The Corner

Time to Replace Debt-producing Austerity With Debt-reducing Austerity

I made the case last week that there are two types of austerity measures: The one that successfully reduces the debt-to-GDP ratio (a combination of spending cuts and structural reforms) and the one that fails to reduce debt (a combination of spending cuts and tax increases, also known as the balanced approach).

Sadly, even in a time of crisis (or especially in a time of crisis), lawmakers tend to make decisions for the sake of politics rather than good policy. Countries that are in fiscal trouble generally got there through years of catering to interest groups and pro-spending constituencies, and their fiscal adjustments tend to make too many of these same mistakes. As a result, failed fiscal consolidations are more the rule than the exception.

This has proven to be the case in Europe, where most countries — think of Spain and the U.K. — have chosen packages of small spending cuts and large tax increases, often as a result of being scared off by large deficits and angry interest groups. To make matters worst, while taxes usually do get raised, highly decried drastic spending cuts are often nowhere to be seen. Not surprisingly, the result has been quite disastrous. Not surprisingly either, everyone blames the spending cuts, rather the the tax increases, for the poor results, and austerity gets a bad name. This is why I think we need a new term to describe measures that actually cut spending and structurally reform the labor market or entitlement programs.

#more#Now enter the French. Socialist candidate François Hollande wants to replace what he calls austerity (in spite of the lack of spending cuts or serious reform) with pro-growth policies. Interestingly, pro-growth here doesn’t actually mean pro-growth but rather pro-taxes and pro-government spending — likely on infrastructure. Are we going to need a new word for pro-growth policies too?

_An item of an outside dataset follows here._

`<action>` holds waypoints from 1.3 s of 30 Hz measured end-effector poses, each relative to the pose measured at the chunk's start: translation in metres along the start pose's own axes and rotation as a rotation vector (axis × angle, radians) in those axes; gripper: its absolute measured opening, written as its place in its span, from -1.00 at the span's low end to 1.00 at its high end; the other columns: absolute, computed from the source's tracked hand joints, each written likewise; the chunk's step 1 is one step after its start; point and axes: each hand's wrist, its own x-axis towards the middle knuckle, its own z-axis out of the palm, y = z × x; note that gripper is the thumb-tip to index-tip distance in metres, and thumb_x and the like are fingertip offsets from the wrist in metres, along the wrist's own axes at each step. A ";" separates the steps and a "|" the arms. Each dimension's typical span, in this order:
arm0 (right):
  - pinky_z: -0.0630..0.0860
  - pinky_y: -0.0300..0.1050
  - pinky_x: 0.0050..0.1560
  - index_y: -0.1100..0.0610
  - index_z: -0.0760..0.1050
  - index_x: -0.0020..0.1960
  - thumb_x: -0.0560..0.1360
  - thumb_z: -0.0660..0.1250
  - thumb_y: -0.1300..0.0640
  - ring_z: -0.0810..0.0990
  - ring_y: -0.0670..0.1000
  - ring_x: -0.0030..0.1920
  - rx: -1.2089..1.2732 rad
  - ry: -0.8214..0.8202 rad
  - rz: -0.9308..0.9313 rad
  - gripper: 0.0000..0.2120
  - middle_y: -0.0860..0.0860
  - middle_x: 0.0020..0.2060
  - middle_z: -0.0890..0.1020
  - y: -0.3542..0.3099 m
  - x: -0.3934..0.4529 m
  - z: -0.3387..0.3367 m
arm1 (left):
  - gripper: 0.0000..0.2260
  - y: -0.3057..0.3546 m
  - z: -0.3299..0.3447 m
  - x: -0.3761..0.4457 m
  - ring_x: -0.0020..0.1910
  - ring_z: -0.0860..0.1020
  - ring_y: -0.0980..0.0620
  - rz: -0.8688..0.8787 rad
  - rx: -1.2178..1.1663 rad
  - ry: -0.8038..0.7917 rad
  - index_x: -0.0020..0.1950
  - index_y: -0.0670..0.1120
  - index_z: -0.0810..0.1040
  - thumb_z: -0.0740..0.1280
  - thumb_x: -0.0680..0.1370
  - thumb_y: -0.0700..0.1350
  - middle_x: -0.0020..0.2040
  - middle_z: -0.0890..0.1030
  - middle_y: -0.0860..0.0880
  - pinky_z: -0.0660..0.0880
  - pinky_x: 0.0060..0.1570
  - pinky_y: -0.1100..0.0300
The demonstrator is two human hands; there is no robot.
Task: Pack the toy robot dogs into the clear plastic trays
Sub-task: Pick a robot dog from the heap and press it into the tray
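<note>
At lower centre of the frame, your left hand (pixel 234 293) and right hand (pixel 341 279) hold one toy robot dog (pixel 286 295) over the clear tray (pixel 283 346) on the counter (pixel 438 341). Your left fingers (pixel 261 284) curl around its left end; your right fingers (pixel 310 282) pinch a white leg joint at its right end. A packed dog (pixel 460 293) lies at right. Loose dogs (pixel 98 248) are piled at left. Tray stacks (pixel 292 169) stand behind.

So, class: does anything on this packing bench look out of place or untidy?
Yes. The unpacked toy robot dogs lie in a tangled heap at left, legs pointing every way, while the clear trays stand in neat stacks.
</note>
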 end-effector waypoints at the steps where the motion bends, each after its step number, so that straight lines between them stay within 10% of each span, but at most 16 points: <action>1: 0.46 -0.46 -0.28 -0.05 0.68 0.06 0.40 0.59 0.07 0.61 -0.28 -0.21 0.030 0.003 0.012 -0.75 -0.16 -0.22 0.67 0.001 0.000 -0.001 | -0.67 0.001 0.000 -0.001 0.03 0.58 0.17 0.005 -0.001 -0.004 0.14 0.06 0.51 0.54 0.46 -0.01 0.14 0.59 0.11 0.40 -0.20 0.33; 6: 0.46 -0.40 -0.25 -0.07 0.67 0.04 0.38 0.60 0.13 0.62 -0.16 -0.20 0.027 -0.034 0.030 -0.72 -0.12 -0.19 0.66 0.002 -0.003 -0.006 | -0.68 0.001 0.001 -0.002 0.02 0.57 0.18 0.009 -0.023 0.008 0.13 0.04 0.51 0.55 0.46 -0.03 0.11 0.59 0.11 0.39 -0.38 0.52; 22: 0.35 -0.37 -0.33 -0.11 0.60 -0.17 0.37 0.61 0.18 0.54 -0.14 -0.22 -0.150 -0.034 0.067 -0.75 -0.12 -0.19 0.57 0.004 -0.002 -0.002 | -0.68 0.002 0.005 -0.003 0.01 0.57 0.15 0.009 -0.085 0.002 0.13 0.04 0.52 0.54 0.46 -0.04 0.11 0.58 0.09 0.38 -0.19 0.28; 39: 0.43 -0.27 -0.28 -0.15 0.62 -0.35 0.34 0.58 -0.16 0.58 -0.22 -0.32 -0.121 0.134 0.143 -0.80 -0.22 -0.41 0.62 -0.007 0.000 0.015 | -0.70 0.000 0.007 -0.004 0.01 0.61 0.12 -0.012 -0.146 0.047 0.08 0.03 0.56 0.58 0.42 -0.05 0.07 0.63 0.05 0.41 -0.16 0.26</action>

In a very good piece in the Financial Times this morning, Gideon Rachman explains why increasing infrastructure spending in Europe is no way to produce growth:

In Europe, however, there are plenty of reasons to be sceptical. If building great roads and trains were the route to lasting prosperity, Greece and Spain would be booming. The past 30 years have seen a huge splurge in infrastructure spending, often funded by the EU. The Athens metro is excellent. The AVE fast-trains in Spain are a marvel. But this kind of spending has done very little to change the fundamental problems that now plague both Greece and Spain — in particular, youth unemployment.

Worse, in some ways, EU funding for infrastructure has created problems. In Greece, milking the EU for subsidies became an industry in itself: and political connections were a surer route to wealth than entrepreneurial flair.

I should note that, in the U.S., this misallocation (or political allocation) of money for infrastructure projects suffers from the same “survival of the unfittest” syndrome,

Now, we could have a debate over whether or not truly cutting spending will turn the financial outlook of these countries around quickly or not, and whether or not it will lead more rapidly to rising growth rates. Considering the scale of the problem, I doubt that any measures can produce a fast recovery and economies that are growing as much as we would like them to anytime soon. Basically, there is no silver bullet to save Europe. It took them many years to get into this mess; they won’t get out of it overnight. But that is certainly not a reason to stop cutting spending. In fact, none of the European countries suffer from lack of spending. On the contrary, these countries suffer from years of overspending, over-promising voters, and over-serving interest groups. Take the case of France, explains Rachman:

Even in France, the centre of the revolt against austerity, it is hard to argue that the problem is that the state is not doing enough. This is a country where the state already consumes 56 per cent of gross domestic product, which has not balanced a budget since the mid-1970s, and which has some of the highest taxes in the world.

As for Germany, I find it strange to read some many calls for more inflation, more spending by Germans on their neighbors, and more German solidarity/redistribution. Why should they do all these things? Because on paper that’s what seems to be the way to balance things and save Europe — an artificial construction that was bound to implode anyway?

It won’t be easy to let these countries deal with their problems (there is a risk that some countries will collapse and, in that case, spillover effects will reach Germany). However, it’s unlikely that more redistribution (whatever form it takes) would work anyway.

Also, Germans did their part and reformed their system years ago. They put their financial house in order (after having to stomach the gigantic costs of the German reunification — on their own). That’s what being a good European should mean. In fact, it is easy to forget why unemployment in Germany — especially for young Germans — is much lower than, say, Spain and France. Germany did the hard work and actually reformed its labor market by reducing many of the protections and benefits for its workers.

European countries won’t be able to spend their way out of debt. You don’t cure an alcoholic from his drinking problem by giving him more to drink.They won’t be able to tax their way to balance either. It is time to consider the real alternative to fake austerity, and start cutting spending.

Allez courage!

By the way, Italy has decided to cut more spending in order to avoid having to raise taxes further.